Two weeks down and feeling good. A little tightness in the right ankle from twisting it a few months back, but that still only bothers after a run and not during. I’ve had a few really good trailish runs, mostly through trails and some road running lately. Going through the local park over here it’s all downhill until it’s very, very much not. It’s about 2 miles to the mouth of the first trail that leads into the park system. You hit the first left and ‘that’s when the fun starts. My goal for the first two weeks was not to stop running until the first set of stairs, next week will be until the second.
Being all downhill for the first 2 miles is a great way to start the run, but of course with only one way in and out, what goes down, must come up. It’s a great course because you get a good hard faast pace to start off with then a good steady swift trail course to really concentrate on and pace yourself. Then you have the climb back out of there to really work the legs. The last two hundred yards climb about 40 feet through a soft switchback and pops you out at the trailhead and parking lot. I’m pretty positive that nothing glamourous has ever come running UP out that exit. It usually sounds something closer to Tom Waits wresting with a treadmill while trying to blow out birthday candles.
Nevertheless I head into that course knowing that what doesn’t kill you makes you stronger and all the other crap that goes along with that line of thinking. This last weekend I headed in after a pretty hard spin class and run the day before. I was looking for a good tired run to work on running through the tiredness and coming out the other end. First 3 miles I was really not buying it, then at around 3.5 I felt the legs give a bit and I picked it up with a really good pace. It was only 7 miles, but the hills were pretty constant and I didn’t walk or take it easy on the day. Knowing the run was the only workout for the day. Plus, week two, I didn’t feel like I needed to kill it out there and risk injury.
Came in with an ave. of 7:40. In the details of the run the ave. might seem a bit off. The first two miles being downhill I ran at about 5:55. It’s hard to run controlled at that speed, so that’s what I was working on, turnover, control. My heart rate was smooth and calm, about 75% perceived effort. Then the hills hit and of course I just concentrated on light and steady, no extreme burst of energy, again control. Then the long climb out back up to 80th, about 2.5 miles, steady effort, ave. 8:15. Trying to keep plus or minus 15 sec. on 8:00 minute miles. Still at about 80% perceived effort (PE). Then the last mile back to the house, all rollers up and down, I really wanted a good hard effort, so I ran at about 90% PE until I was a block from the house. I ave. about 7:00 minutes per mile on the last and felt really good, controlled.
I’ve been doing a crap load of leg work at the gym, mostly for the bike, but also for added benefit for hill work on runs.

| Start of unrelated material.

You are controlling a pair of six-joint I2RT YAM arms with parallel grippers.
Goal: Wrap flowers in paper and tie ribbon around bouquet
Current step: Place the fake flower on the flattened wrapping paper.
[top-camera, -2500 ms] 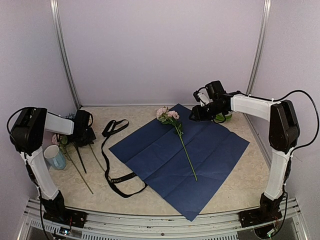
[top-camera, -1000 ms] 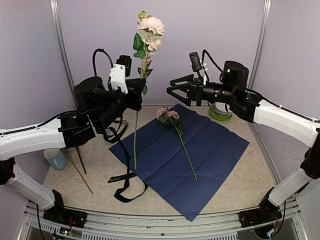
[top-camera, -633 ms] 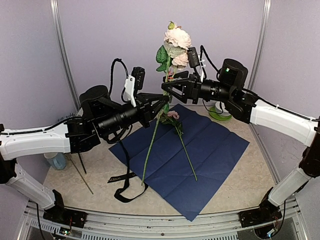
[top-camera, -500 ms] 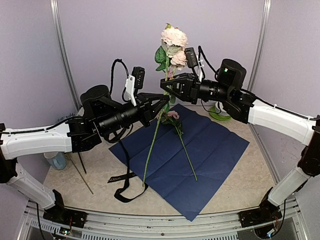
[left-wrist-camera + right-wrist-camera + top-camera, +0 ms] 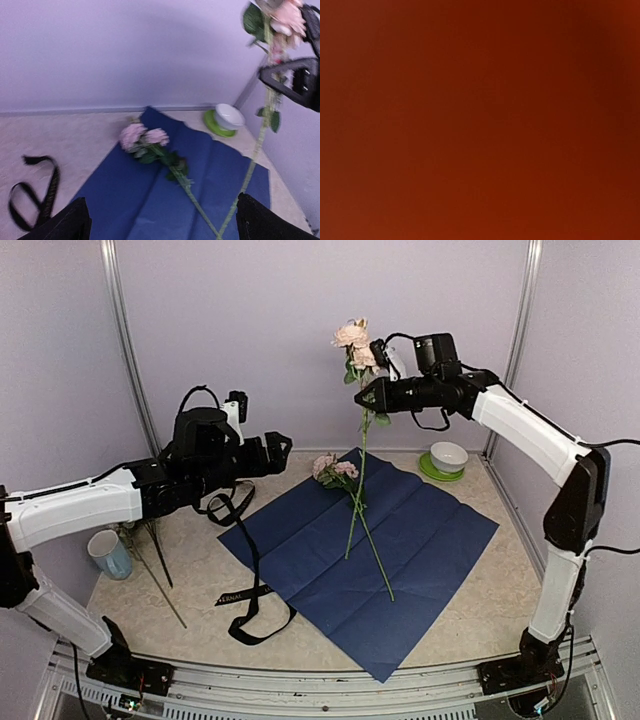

So for the most part I got 2 really good weeks or training started and feel good about weight, fitness and cardio. Weight is the thing that I use as a short guide on something, not sure what. Anything over 130 and I feel too heavy, anything below 124 and I feel too weak. I know it has nothing to do with weight, but still, that’s my metric. So my goal fighting weight is 125.5. I’m starting off this year at 127, in comparison I started last at 133 and the year before at 131.
All this just means that I feel light and ready to start jumping into the buzz saw that training can be. I’ve also really studied and looked over old running logs and calendars to see what worked and what didn’t and to see if there were any patterns that I could just make into routines. For the most part I’m just happy the the first 2 weeks have gone so well.